Work required:
Please retype every record exactly as it appears, omitting the pictures.

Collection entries

.....

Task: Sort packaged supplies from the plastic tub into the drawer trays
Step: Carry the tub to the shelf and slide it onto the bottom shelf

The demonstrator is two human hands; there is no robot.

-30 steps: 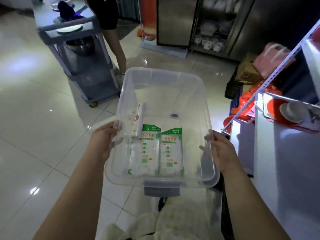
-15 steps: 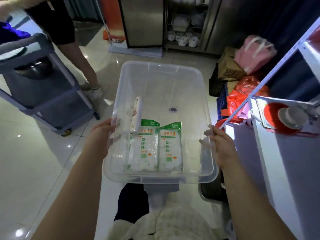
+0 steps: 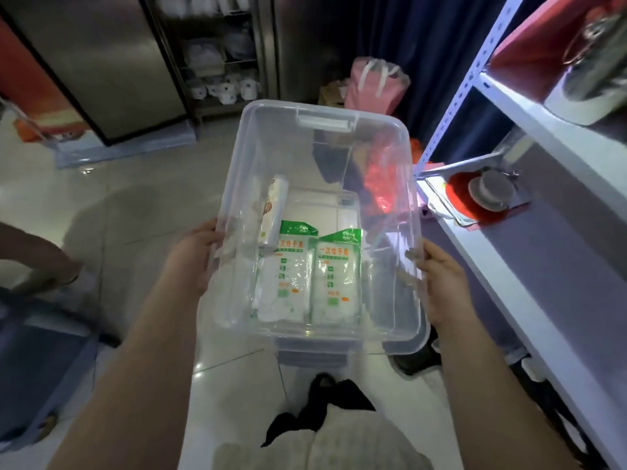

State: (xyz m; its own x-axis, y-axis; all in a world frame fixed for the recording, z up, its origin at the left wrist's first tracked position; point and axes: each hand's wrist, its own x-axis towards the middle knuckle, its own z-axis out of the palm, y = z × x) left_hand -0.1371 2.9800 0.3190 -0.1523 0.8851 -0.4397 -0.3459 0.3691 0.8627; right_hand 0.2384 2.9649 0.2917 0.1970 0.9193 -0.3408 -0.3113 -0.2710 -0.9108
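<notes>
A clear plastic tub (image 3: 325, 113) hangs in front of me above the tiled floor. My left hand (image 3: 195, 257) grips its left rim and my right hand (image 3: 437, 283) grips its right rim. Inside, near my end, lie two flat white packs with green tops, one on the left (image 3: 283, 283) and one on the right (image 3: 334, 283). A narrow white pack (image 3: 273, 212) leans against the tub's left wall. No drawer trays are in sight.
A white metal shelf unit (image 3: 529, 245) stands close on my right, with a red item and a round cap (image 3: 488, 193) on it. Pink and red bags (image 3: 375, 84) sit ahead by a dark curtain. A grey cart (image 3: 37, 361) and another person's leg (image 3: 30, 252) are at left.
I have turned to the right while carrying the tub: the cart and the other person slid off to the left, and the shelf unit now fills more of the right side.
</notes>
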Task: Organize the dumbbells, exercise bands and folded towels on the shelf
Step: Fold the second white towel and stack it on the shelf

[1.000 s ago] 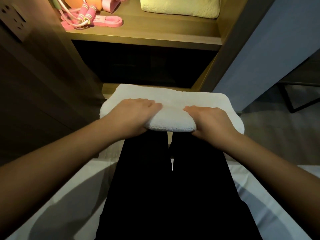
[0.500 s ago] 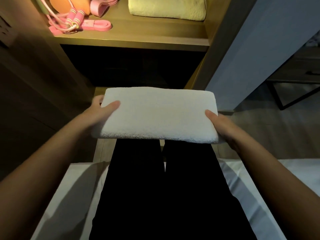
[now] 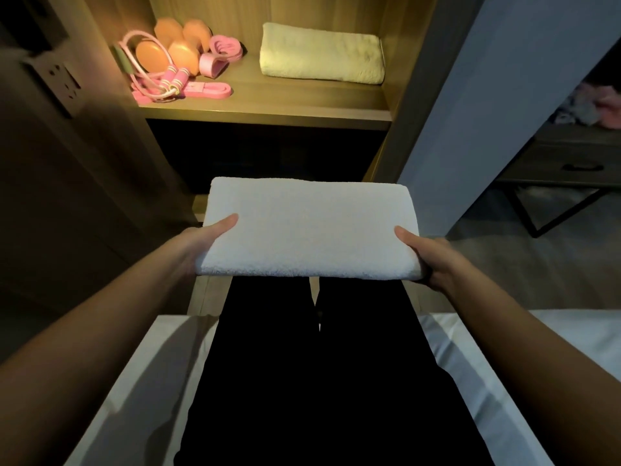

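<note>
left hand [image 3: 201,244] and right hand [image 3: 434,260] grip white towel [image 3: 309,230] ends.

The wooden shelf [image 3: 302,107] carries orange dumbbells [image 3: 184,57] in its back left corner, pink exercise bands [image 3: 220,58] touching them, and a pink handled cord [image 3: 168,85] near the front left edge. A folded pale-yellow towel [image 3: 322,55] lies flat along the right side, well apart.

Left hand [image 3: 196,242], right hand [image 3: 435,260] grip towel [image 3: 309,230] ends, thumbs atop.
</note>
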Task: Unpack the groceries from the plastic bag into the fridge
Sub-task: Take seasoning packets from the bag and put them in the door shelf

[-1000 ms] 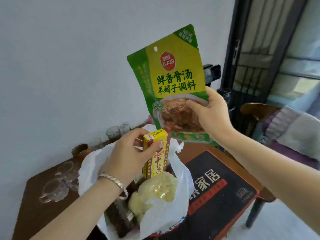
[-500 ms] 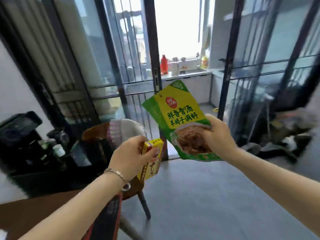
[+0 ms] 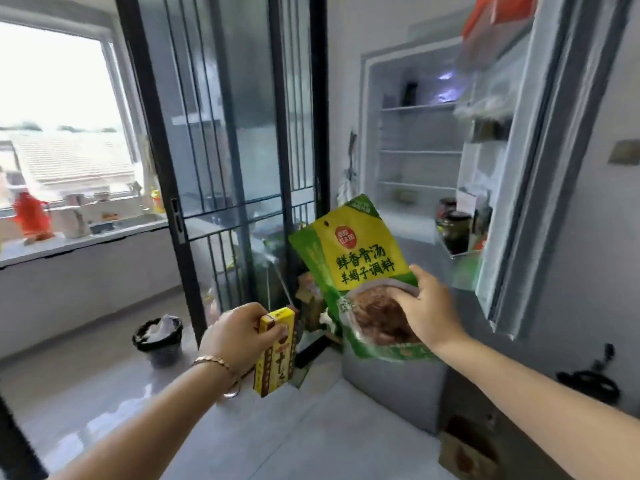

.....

Answer box:
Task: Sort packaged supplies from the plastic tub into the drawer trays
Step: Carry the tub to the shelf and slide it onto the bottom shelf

The demonstrator is two human hands; there is no robot.

-30 steps: 
-15 steps: 
+0 steps: 

State: (xyz m; its own x-axis, y-axis; all in a world frame fixed for the recording, z up, its origin at the left wrist's first tracked position; point and axes: each hand's wrist, its own x-axis towards the middle knuckle, its own z-axis out of the palm, y = z × x) left_hand -0.1371 2.9800 0.3190 -0.1523 0.8851 -0.4397 -0.3459 0.3691 0.8627; right_hand 0.2384 2.9649 0.2917 0.1970 0.9193 -0.3408 -0.3113 -0.2710 -0.9108
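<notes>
A clear plastic tub (image 3: 325, 113) hangs in front of me above the tiled floor. My left hand (image 3: 195, 257) grips its left rim and my right hand (image 3: 437, 283) grips its right rim. Inside, near my end, lie two flat white packs with green tops, one on the left (image 3: 283, 283) and one on the right (image 3: 334, 283). A narrow white pack (image 3: 273, 212) leans against the tub's left wall. No drawer trays are in sight.
A white metal shelf unit (image 3: 529, 245) stands close on my right, with a red item and a round cap (image 3: 488, 193) on it. Pink and red bags (image 3: 375, 84) sit ahead by a dark curtain. A grey cart (image 3: 37, 361) and another person's leg (image 3: 30, 252) are at left.
I have turned to the right while carrying the tub: the cart and the other person slid off to the left, and the shelf unit now fills more of the right side.
</notes>
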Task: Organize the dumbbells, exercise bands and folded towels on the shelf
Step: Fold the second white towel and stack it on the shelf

[1.000 s ago] 
[0.500 s ago] 
[now] 

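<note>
left hand [image 3: 201,244] and right hand [image 3: 434,260] grip white towel [image 3: 309,230] ends.

The wooden shelf [image 3: 302,107] carries orange dumbbells [image 3: 184,57] in its back left corner, pink exercise bands [image 3: 220,58] touching them, and a pink handled cord [image 3: 168,85] near the front left edge. A folded pale-yellow towel [image 3: 322,55] lies flat along the right side, well apart.

Left hand [image 3: 196,242], right hand [image 3: 435,260] grip towel [image 3: 309,230] ends, thumbs atop.
</note>
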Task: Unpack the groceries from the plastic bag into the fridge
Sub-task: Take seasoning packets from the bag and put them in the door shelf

[-1000 ms] 
[-500 ms] 
[+0 ms] 

The exercise asks for nothing further.